▶ **Task details**
Your answer should be the records below, repeated exactly as they stand.
--- Entries provided Enclosed Below ---
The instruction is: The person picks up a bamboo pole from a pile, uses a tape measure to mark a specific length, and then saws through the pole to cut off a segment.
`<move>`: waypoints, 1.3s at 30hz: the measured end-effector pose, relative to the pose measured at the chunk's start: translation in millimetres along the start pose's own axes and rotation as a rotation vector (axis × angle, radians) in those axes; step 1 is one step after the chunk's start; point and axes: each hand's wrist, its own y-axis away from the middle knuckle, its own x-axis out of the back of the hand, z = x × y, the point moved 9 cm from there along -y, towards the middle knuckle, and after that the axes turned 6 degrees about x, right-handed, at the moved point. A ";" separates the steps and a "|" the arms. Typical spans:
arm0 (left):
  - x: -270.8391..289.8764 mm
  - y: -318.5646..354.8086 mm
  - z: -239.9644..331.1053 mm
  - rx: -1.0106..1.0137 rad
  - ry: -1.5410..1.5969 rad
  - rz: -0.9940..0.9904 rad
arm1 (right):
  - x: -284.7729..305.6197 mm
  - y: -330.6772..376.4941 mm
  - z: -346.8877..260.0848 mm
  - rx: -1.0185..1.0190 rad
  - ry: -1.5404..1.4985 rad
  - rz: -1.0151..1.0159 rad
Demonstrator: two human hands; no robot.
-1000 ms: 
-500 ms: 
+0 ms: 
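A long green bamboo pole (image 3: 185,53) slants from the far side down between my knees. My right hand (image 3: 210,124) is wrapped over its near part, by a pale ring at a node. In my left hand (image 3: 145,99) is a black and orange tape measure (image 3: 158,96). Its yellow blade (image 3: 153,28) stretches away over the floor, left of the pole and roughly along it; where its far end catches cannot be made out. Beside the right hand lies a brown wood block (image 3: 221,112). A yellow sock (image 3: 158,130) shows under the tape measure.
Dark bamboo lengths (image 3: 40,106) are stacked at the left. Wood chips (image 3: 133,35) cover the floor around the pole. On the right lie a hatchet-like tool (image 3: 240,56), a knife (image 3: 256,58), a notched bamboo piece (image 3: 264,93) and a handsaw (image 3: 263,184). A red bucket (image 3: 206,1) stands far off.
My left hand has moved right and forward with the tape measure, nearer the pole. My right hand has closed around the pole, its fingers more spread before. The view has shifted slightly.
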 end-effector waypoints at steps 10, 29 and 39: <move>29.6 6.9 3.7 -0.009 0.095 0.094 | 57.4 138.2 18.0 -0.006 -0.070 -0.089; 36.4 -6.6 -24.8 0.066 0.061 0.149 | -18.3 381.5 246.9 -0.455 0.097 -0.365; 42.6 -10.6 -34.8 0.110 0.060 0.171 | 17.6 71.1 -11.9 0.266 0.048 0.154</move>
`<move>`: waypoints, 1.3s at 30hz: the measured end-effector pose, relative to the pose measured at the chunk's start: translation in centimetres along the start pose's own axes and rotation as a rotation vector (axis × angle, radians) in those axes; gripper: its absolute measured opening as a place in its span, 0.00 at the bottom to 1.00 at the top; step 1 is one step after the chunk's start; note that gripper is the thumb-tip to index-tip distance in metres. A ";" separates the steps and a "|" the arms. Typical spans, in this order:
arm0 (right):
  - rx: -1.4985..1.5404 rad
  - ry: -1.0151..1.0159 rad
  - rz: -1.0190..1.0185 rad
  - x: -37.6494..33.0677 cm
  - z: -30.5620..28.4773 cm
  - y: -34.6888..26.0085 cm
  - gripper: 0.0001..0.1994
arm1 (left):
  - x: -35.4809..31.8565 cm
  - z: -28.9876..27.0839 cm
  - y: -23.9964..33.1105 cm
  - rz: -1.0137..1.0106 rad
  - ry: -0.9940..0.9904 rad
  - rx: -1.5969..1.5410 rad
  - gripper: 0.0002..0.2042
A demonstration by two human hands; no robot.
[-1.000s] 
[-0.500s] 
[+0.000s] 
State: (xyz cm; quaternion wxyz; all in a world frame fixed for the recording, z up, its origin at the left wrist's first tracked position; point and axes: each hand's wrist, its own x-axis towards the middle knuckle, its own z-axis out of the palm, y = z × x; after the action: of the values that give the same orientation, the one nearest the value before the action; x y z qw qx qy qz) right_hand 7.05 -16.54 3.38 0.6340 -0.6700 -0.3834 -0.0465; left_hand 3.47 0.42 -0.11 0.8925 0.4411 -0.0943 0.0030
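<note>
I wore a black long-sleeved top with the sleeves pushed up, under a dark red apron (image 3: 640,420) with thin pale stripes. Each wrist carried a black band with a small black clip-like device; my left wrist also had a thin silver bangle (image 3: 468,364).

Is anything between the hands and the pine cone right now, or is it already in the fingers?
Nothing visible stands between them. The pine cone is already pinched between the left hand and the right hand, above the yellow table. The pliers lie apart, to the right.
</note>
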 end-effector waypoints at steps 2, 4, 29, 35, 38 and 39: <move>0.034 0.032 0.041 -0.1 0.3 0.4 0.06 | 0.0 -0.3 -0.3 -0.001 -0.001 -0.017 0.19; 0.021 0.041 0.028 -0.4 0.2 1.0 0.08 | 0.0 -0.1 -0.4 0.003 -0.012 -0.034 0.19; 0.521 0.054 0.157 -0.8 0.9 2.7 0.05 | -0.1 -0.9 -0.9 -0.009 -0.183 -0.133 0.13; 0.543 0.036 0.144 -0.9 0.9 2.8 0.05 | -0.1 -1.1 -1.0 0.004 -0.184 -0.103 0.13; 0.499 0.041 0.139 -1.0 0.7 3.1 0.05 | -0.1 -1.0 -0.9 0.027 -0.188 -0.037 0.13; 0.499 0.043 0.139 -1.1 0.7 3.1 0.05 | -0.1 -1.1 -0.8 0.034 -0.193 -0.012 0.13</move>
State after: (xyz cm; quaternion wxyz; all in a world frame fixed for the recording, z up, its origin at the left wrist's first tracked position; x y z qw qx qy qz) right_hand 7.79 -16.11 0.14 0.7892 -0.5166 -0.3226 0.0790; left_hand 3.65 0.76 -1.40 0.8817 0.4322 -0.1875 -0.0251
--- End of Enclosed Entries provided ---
▶ **Solution to this problem**
The instruction is: The person picks up a bamboo pole from a pile, uses a tape measure to mark a specific length, and then saws through the pole to cut off a segment.
`<move>`: waypoints, 1.3s at 30hz: the measured end-effector pose, relative to the pose measured at the chunk's start: translation in millimetres along the start pose's own axes and rotation as a rotation vector (axis × angle, radians) in those axes; step 1 is one step after the chunk's start; point and axes: each hand's wrist, its own y-axis away from the middle knuckle, its own x-axis out of the back of the hand, z = x × y, the point moved 9 cm from there along -y, towards the middle knuckle, and after that the axes turned 6 degrees about x, right-handed, at the moved point. A ";" separates the steps and a "|" the arms. Typical spans:
arm0 (left):
  - x: -270.8391..289.8764 mm
  - y: -318.5646..354.8086 mm
  - z: -239.9644..331.1053 mm
  - rx: -1.0106..1.0137 rad
  - ry: -1.5410..1.5969 rad
  - rz: -0.9940..0.9904 rad
arm1 (right):
  - x: -284.7729..305.6197 mm
  - y: -330.6772..376.4941 mm
  - z: -346.8877..260.0848 mm
  - rx: -1.0185..1.0190 rad
  - ry: -1.5404..1.4985 rad
  - rz: -1.0151..1.0159 rad
Demonstrator: two human hands; no robot.
-1000 ms: 
-500 ms: 
+0 ms: 
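A long green bamboo pole (image 3: 185,53) slants from the far side down between my knees. My right hand (image 3: 210,124) is wrapped over its near part, by a pale ring at a node. In my left hand (image 3: 145,99) is a black and orange tape measure (image 3: 158,96). Its yellow blade (image 3: 153,28) stretches away over the floor, left of the pole and roughly along it; where its far end catches cannot be made out. Beside the right hand lies a brown wood block (image 3: 221,112). A yellow sock (image 3: 158,130) shows under the tape measure.
Dark bamboo lengths (image 3: 40,106) are stacked at the left. Wood chips (image 3: 133,35) cover the floor around the pole. On the right lie a hatchet-like tool (image 3: 240,56), a knife (image 3: 256,58), a notched bamboo piece (image 3: 264,93) and a handsaw (image 3: 263,184). A red bucket (image 3: 206,1) stands far off.
My left hand has moved right and forward with the tape measure, nearer the pole. My right hand has closed around the pole, its fingers more spread before. The view has shifted slightly.
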 end-effector waypoints at steps 10, 29 and 39: <move>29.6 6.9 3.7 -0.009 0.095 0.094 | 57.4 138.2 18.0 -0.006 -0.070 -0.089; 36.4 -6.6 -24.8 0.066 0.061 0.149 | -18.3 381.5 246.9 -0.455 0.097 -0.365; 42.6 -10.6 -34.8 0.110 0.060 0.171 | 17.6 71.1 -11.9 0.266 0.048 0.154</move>
`<move>`: waypoints, 1.3s at 30hz: the measured end-effector pose, relative to the pose measured at the chunk's start: translation in centimetres along the start pose's own axes and rotation as a rotation vector (axis × angle, radians) in those axes; gripper: its absolute measured opening as a place in its span, 0.00 at the bottom to 1.00 at the top; step 1 is one step after the chunk's start; note that gripper is the thumb-tip to index-tip distance in metres. A ";" separates the steps and a "|" the arms. Typical spans, in this order:
arm0 (right):
  - rx: -1.4985..1.5404 rad
  - ry: -1.0151..1.0159 rad
  - rz: -1.0190..1.0185 rad
  - x: -37.6494..33.0677 cm
  - z: -30.5620..28.4773 cm
  - y: -34.6888..26.0085 cm
  - gripper: 0.0001..0.1994
arm1 (left):
  - x: -35.4809..31.8565 cm
  - z: -28.9876..27.0839 cm
  - y: -23.9964..33.1105 cm
  - rz: -1.0137..1.0106 rad
  - ry: -0.9940..0.9904 rad
  - rx: -1.5969..1.5410 rad
  - gripper: 0.0002..0.2042
A demonstration by two human hands; no robot.
[-1.000s] 
[-0.500s] 
[+0.000s] 
State: (xyz cm; quaternion wxyz; all in a world frame fixed for the recording, z up, its origin at the left wrist's first tracked position; point and axes: each hand's wrist, its own x-axis towards the middle knuckle, its own z-axis out of the palm, y = z × x; after the action: of the values that give the same orientation, the one nearest the value before the action; x y z qw qx qy qz) right_hand 7.05 -16.54 3.38 0.6340 -0.6700 -0.3834 -0.0465; left_hand 3.47 0.42 -0.11 0.8925 0.4411 -0.0943 0.0030
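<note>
I wore a black long-sleeved top with the sleeves pushed up, under a dark red apron (image 3: 640,420) with thin pale stripes. Each wrist carried a black band with a small black clip-like device; my left wrist also had a thin silver bangle (image 3: 468,364).

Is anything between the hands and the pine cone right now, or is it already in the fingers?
Nothing visible stands between them. The pine cone is already pinched between the left hand and the right hand, above the yellow table. The pliers lie apart, to the right.
</note>
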 end-effector waypoints at steps 2, 4, 29, 35, 38 and 39: <move>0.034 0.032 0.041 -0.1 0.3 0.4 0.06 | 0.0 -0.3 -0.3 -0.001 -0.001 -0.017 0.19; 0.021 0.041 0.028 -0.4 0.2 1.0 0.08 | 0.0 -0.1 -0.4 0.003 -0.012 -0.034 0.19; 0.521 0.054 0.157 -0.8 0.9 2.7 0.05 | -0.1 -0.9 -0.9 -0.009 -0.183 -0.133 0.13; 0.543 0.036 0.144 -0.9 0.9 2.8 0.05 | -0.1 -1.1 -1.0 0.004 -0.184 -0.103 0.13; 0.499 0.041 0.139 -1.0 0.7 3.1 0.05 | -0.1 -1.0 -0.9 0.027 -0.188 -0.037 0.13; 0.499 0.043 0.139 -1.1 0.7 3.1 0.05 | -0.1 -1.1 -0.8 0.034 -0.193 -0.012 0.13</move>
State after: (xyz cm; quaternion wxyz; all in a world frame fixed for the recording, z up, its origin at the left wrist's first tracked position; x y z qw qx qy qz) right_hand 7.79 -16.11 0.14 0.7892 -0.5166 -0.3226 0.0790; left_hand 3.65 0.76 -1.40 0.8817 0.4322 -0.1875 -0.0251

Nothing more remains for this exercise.